### INSTRUCTIONS FOR THE TASK
Which lines below hold the word "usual"? Copy all of them.

### COLLECTED MATERIAL
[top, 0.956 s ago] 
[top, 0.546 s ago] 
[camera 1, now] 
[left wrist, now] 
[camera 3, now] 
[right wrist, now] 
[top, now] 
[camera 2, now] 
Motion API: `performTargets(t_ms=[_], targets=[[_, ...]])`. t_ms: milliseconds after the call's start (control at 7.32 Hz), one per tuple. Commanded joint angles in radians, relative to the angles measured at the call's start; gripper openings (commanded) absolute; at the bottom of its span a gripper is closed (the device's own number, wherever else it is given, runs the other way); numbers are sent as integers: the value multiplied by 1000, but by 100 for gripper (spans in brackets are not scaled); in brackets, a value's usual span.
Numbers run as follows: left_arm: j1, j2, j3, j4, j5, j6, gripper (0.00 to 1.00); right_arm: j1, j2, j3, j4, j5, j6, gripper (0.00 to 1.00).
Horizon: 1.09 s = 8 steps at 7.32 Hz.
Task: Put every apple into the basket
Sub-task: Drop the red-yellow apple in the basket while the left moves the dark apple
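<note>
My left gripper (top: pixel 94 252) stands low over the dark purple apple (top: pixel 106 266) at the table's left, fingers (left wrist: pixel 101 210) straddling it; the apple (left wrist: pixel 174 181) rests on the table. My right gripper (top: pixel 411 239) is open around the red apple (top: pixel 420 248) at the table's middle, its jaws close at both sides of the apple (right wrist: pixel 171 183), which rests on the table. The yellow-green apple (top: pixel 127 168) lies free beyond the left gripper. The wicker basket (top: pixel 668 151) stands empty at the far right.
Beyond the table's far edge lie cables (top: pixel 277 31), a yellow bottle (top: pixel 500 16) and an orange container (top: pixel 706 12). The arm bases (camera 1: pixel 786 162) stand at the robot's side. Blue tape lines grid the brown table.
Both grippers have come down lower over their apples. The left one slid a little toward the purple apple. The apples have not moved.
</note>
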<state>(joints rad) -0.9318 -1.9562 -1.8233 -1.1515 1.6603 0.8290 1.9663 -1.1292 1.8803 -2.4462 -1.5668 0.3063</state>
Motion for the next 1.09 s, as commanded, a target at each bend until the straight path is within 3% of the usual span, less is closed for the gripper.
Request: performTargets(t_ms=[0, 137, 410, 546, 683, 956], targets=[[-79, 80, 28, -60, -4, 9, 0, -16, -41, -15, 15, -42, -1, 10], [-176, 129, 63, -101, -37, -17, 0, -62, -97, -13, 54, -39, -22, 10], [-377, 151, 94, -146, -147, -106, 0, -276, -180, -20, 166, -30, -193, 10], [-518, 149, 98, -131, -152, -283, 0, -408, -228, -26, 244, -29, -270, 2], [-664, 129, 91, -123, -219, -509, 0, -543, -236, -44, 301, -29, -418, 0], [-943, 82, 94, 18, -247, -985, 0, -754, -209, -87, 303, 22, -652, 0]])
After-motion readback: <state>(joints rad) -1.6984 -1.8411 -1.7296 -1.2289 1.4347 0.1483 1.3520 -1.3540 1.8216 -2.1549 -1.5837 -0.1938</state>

### RESULT
Motion API: `performTargets(t_ms=[_], targets=[[_, ...]])`. t_ms: milliseconds after the call's start (control at 7.32 Hz), one per tuple. Commanded joint angles in radians, relative to the angles measured at the call's start; gripper openings (commanded) absolute; at the bottom of its span a gripper is closed (the device's own number, wherever else it is given, runs the other way); numbers are sent as integers: the value multiplied by 1000, but by 100 for gripper (spans in brackets are not scaled); in brackets, a value's usual span.
Motion for the next 1.09 s, as commanded, a target at each bend until the straight path is within 3% of the usual span, less is closed for the gripper.

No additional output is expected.